The cytochrome profiles of terminal oxidase mutants reveal the preferred heme cofactors utilized by each enzyme. The reduced-minus-oxidized spectra of Staphylococcus aureus and isogenic terminal oxidase mutants (ΔcydA and ΔqoxA) are shown. Heme A peaks are located at 430 nm and 609 nm. AU, arbitrary units.

FIG 2

CtaB is predicted to be the heme O synthase in S. aureus. (A) Putative heme cofactor biosynthesis pathway in S. aureus. CtaA is the heme A synthase in S. aureus (21). (B) Genomic locus containing the heme cofactor biosynthesis genes in S. aureus strain Newman. 0982 denotes the locus tag NWMN_0982 (referred to herein as ctaM). Scale bar = 250 bp.

FIG 3

Heme O is synthesized by CtaB and is required for QoxABCD function. (A) Liquid chromatography (LC) analysis of membranes isolated from wild-type (WT) staphylococci. Tandem mass spectroscopy was used to identify heme B in fraction 37. (B) LC analysis of membranes isolated from an isogenic ΔctaB deletion mutant. (C) Overnight cultures of WT S. aureus and isogenic mutants were grown at 37°C in tryptic soy broth (TSB) and streaked for isolated colonies on tryptic soy agar (TSA).

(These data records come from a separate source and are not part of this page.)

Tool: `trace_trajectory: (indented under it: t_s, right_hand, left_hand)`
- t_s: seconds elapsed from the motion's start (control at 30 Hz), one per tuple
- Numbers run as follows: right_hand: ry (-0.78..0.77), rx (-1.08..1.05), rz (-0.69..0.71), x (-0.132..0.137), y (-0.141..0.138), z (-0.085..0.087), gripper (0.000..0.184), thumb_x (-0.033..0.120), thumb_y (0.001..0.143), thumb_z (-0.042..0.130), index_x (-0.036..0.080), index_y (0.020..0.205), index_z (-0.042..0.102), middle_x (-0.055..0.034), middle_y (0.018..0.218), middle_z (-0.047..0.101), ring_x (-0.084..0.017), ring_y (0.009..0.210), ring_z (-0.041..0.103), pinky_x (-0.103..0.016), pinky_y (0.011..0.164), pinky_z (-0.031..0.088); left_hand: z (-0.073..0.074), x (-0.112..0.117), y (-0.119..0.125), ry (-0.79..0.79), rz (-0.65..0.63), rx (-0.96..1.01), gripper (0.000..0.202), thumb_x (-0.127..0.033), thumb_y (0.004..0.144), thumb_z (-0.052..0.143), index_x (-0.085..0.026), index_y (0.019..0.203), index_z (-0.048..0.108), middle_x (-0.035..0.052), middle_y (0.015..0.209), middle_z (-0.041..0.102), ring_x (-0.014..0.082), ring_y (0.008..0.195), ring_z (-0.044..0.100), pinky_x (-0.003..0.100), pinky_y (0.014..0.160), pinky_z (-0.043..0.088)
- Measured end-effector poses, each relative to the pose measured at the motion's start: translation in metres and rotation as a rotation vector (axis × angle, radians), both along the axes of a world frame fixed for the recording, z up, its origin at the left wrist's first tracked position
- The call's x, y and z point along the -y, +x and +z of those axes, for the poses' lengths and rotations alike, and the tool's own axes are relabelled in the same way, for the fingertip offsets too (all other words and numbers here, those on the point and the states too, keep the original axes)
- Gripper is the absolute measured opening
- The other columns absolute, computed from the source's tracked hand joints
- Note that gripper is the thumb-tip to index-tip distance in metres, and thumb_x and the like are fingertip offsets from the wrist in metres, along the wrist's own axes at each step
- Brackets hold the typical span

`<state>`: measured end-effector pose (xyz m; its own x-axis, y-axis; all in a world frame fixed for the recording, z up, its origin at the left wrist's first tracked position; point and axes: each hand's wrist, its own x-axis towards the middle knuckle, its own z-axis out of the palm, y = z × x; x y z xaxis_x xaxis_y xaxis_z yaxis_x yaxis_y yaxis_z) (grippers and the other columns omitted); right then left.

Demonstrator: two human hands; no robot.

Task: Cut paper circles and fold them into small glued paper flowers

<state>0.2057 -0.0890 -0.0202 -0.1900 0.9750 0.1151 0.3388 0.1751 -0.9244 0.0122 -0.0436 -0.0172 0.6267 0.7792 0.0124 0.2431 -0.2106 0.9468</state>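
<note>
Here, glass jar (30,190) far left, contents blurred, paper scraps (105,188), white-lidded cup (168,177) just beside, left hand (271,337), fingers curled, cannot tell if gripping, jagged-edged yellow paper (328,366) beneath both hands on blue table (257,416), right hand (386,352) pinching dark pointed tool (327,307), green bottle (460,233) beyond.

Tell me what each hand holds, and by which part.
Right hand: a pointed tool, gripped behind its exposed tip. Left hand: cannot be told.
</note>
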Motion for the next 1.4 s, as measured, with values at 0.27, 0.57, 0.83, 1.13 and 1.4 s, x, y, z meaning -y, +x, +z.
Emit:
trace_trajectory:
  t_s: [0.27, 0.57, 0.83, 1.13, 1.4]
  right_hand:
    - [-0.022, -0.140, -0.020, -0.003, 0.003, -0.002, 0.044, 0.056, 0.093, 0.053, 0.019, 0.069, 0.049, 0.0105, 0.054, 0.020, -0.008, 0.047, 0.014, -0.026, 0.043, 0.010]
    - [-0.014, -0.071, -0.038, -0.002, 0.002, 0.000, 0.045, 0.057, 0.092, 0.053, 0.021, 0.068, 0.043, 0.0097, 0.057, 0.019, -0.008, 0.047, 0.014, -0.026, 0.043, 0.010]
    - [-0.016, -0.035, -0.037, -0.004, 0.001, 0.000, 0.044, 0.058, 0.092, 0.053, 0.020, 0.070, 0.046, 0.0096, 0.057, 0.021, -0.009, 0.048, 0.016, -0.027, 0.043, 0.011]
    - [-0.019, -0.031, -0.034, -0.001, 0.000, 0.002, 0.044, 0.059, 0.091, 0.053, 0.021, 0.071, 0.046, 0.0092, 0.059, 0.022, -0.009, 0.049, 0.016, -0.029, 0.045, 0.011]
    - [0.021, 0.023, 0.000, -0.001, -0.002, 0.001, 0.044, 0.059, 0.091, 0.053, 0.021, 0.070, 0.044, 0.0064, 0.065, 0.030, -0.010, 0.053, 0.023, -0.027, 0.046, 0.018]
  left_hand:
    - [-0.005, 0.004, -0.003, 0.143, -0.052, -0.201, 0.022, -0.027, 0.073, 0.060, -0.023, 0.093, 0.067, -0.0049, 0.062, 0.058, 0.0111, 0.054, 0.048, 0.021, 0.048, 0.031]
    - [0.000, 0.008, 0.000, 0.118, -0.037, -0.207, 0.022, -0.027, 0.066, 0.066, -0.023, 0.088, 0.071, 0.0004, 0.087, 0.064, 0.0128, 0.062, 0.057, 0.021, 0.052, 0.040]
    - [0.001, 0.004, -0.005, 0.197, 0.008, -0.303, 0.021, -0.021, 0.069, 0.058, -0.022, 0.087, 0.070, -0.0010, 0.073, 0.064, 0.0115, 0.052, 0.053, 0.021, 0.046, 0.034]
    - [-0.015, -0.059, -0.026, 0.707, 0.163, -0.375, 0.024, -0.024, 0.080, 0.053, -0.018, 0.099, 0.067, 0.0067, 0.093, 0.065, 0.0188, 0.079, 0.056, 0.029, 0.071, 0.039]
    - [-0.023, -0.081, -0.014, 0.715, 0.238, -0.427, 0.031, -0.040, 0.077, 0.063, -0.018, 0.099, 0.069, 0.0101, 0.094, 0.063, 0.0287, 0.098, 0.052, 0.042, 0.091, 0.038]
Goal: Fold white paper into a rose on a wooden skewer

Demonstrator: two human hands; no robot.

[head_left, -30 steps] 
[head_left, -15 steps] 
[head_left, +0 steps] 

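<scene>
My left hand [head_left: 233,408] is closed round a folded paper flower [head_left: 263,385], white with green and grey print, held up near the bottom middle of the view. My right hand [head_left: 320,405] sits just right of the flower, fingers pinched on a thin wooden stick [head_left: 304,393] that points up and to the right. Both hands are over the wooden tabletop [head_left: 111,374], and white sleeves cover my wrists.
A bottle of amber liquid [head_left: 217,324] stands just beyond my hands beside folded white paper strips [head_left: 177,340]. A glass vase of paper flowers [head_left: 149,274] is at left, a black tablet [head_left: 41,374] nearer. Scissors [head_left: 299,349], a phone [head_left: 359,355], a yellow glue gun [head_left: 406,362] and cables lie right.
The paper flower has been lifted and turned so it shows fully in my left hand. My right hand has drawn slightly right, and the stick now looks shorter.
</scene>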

The ΔcydAB ΔqoxA and ΔctaB ΔcydA mutants are respiration-arrested small colony variants.

FIG 4

In the absence of heme A synthesis, QoxABCD utilizes heme O. (A) Overnight cultures of WT S. aureus and isogenic mutants were grown at 37°C in TSB and streaked for isolated colonies on TSA. The ΔcydAB ΔqoxA mutant is a respiration-arrested small colony variant. (B) LC analysis of membranes isolated from a ΔcydAB ΔctaA mutant. Tandem mass spectroscopy was used to identify heme B in fraction 37 and heme O in fraction 52. (C) The growth of the WT and isogenic mutants of S. aureus was monitored over time by optical density at 600 nm. The final concentrations of glucose (glc) and Casamino Acids (CAS) added to the growth medium were 25 mM (open symbols) and 0.5% (red symbols), respectively. The average results from three independent experiments are shown. Error bars represent one standard deviation from the mean.

FIG 5

QoxABCD function is supported by CtaM. (A) PCR was performed on cDNA enriched from staphylococci grown at 37°C to early stationary (6 h) or late stationary (12 h) phase. RT, reverse transcriptase. (B) Overnight cultures of WT S. aureus and isogenic mutants were grown at 37°C in TSB and streaked for isolated colonies on TSA. The ΔqoxB ΔcydA and ΔcydAB ΔctaM double mutants are respiration-arrested small colony variants. (C) LC analysis of membranes isolated from the ΔctaM strain.

FIG 6

ctaB, ctaA, and ctaM homologues are conserved among respiring Firmicutes and show a strong tendency to co-occur in the same genome. The phylogenic distribution of ctaM (orange, outer ring) was mapped onto the Tree of Life (29, 45). The distributions of ctaB, the gene that encodes the heme O synthase (purple, outer ring), and of ctaA, the gene that encodes the heme A synthase (teal, outer ring), are also presented.